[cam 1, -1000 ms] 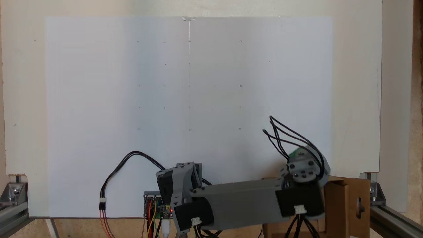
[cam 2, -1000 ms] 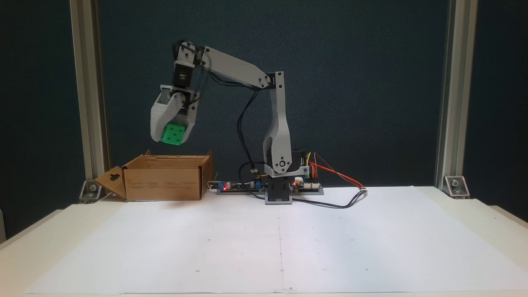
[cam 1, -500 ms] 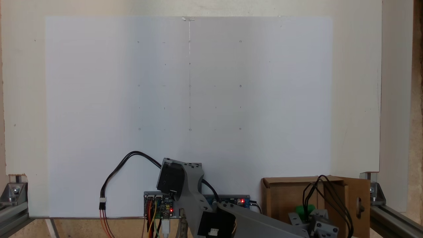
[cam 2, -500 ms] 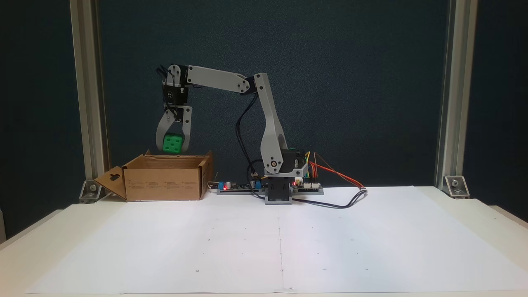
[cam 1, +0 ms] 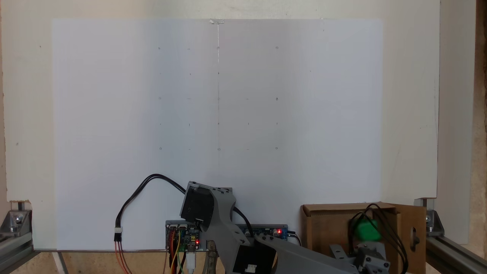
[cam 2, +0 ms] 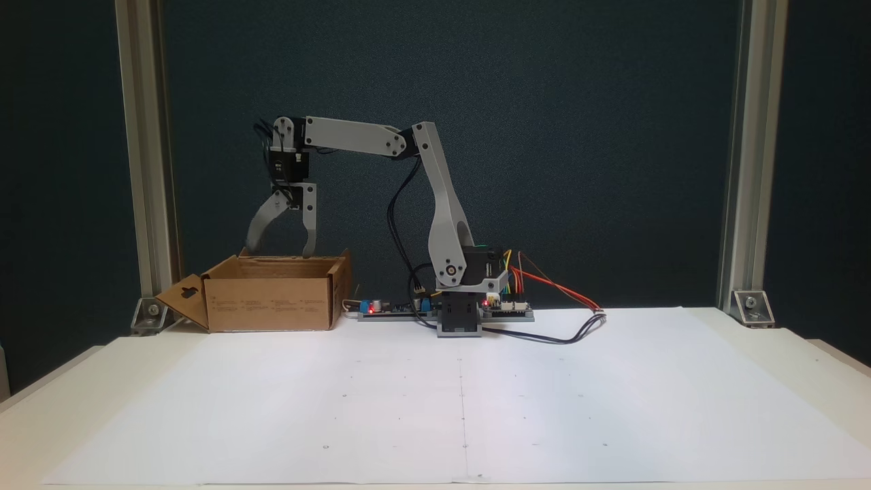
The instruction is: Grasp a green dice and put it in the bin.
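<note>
The bin [cam 2: 269, 296] is a brown cardboard box at the table's back left, with a slotted flap hanging off its left side. From above, the bin [cam 1: 323, 224] sits at the lower right. The green dice [cam 1: 366, 231] lies blurred inside the box, partly behind black cables; the box walls hide it in the side-on fixed view. My gripper [cam 2: 279, 253] hangs just above the box's rim, its two grey fingers spread apart and open, with nothing between them.
The arm's base [cam 2: 461, 320] and circuit boards [cam 2: 388, 307] with coloured wires [cam 2: 551, 286] stand at the back middle. A black cable [cam 1: 150, 186] loops over the white paper sheet [cam 1: 217, 125]. Metal frame posts [cam 2: 139, 163] rise at both back corners.
The gripper carried the dice down over the box, then opened. The dice left the fingers and dropped into the box.
</note>
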### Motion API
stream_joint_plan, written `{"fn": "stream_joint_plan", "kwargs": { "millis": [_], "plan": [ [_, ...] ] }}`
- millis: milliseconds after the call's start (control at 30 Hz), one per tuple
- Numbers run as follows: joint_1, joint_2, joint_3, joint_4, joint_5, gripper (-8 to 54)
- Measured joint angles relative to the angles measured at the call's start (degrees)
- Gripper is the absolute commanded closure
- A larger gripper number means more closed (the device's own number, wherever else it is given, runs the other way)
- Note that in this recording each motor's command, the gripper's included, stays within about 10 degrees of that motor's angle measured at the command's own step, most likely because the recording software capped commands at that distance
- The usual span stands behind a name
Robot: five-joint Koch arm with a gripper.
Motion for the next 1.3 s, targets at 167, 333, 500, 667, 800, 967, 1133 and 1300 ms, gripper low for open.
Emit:
{"fn": "stream_joint_plan", "kwargs": {
  "millis": [167, 333, 500, 667, 800, 967, 1133, 1300],
  "plan": [
    [-2.02, 0.00, 0.00, -5.19, 1.58, -0.6],
    [-13.45, 3.78, 0.09, -13.80, 12.48, -0.3],
    [-32.87, 12.30, 0.00, -19.86, 18.37, -0.1],
    [-53.44, 16.61, 0.00, -21.45, 18.72, -0.2],
    [-69.87, 17.58, 0.62, -21.45, 18.72, -0.4],
    [-90.09, 18.98, 0.97, -21.45, 19.07, -0.4],
    [-104.41, 24.17, 8.00, -23.47, 19.16, -0.4],
    [-111.01, 31.20, 24.17, -35.16, 19.51, -0.3]
  ]
}}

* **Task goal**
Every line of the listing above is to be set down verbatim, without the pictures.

* **Solution to the exercise**
[cam 1, -1000 ms] 
[cam 2, -1000 ms] 
[cam 1, -500 ms] 
[cam 2, -500 ms] 
[cam 1, +0 ms] 
[cam 2, +0 ms] 
The instruction is: Grasp a green dice and put it in the bin.
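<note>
The bin [cam 2: 269, 296] is a brown cardboard box at the table's back left, with a slotted flap hanging off its left side. From above, the bin [cam 1: 323, 224] sits at the lower right. The green dice [cam 1: 366, 231] lies blurred inside the box, partly behind black cables; the box walls hide it in the side-on fixed view. My gripper [cam 2: 279, 253] hangs just above the box's rim, its two grey fingers spread apart and open, with nothing between them.
The arm's base [cam 2: 461, 320] and circuit boards [cam 2: 388, 307] with coloured wires [cam 2: 551, 286] stand at the back middle. A black cable [cam 1: 150, 186] loops over the white paper sheet [cam 1: 217, 125]. Metal frame posts [cam 2: 139, 163] rise at both back corners.
The gripper carried the dice down over the box, then opened. The dice left the fingers and dropped into the box.
</note>
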### Motion API
stream_joint_plan, written `{"fn": "stream_joint_plan", "kwargs": { "millis": [_], "plan": [ [_, ...] ] }}`
- millis: milliseconds after the call's start (control at 30 Hz), one per tuple
- Numbers run as follows: joint_1, joint_2, joint_3, joint_4, joint_5, gripper (-8 to 54)
- Measured joint angles relative to the angles measured at the call's start (degrees)
- Gripper is the absolute commanded closure
- A larger gripper number means more closed (the device's own number, wherever else it is given, runs the other way)
- Note that in this recording each motor's command, the gripper's included, stays within about 10 degrees of that motor's angle measured at the command's own step, most likely because the recording software capped commands at that distance
- The usual span stands behind a name
Robot: five-joint Koch arm with a gripper.
Motion for the next 1.3 s, targets at 167, 333, 500, 667, 800, 967, 1133 and 1300 ms, gripper low for open.
Emit:
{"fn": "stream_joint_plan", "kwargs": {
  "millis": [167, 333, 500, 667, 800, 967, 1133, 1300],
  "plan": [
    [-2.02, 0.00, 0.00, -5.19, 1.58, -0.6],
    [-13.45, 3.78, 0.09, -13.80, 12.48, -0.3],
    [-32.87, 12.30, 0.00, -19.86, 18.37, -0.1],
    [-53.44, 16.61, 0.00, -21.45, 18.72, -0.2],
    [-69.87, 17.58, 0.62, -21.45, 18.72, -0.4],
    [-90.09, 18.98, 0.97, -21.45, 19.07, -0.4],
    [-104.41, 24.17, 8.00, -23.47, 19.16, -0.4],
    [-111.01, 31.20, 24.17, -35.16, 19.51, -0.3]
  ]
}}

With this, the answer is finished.